Chart House opened its first location in Aspen, Colorado. However, that restaurant closed in 2003. Steve Scheinthal, the executive vice president and general counsel for Landry’s, the Houston-based company that has owned Chart House since 2002, told WBUR that there has “never been a company officer named Dominic.” Scheinthal also said he was personally unaware of any Chart House employee named Dominic.

According to “On Point,” the incident was the second time in the last two weeks that they’ve had a caller make unexpectedly offensive remarks on air.

Sam Fleming, WBUR’s managing director of news and programming, told Boston.com that the public radio station, which is owned and operated by Boston University, is “looking into technology that can enhance our screening capabilities, and will continue to remain as vigilant as we can to prevent future incidents.”

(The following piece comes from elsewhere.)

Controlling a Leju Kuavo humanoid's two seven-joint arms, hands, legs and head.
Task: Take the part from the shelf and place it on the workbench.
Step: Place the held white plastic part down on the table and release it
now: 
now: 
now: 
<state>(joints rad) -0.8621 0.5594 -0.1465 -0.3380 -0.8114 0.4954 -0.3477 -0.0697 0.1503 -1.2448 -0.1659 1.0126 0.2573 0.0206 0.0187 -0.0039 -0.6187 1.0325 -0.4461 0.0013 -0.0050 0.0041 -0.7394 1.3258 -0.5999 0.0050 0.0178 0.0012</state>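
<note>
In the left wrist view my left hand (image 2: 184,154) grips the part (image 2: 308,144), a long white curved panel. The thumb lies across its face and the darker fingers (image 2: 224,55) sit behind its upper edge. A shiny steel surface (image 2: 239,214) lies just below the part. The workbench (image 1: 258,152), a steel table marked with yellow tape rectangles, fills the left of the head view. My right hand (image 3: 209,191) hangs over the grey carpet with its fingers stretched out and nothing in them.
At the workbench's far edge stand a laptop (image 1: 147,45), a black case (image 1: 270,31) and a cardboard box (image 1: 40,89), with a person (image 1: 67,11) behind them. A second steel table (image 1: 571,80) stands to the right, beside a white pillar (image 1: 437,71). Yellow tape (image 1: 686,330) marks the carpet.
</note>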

“One of the tenets of On Point is taking listener calls, and it’s something that makes the conversations that happen special, but there’s certainly this risk,” Fleming said in a statement. “Fortunately it’s rare that a caller has malicious intent but this [is] one [of] the vulnerabilities of live radio. There are occasional callers who misrepresent themselves to the call screeners, but in 17 years on the air, it’s been few and far between.”

Fleming added that the “strength of On Point may be a vulnerability at times but callers are a hallmark component of the show.”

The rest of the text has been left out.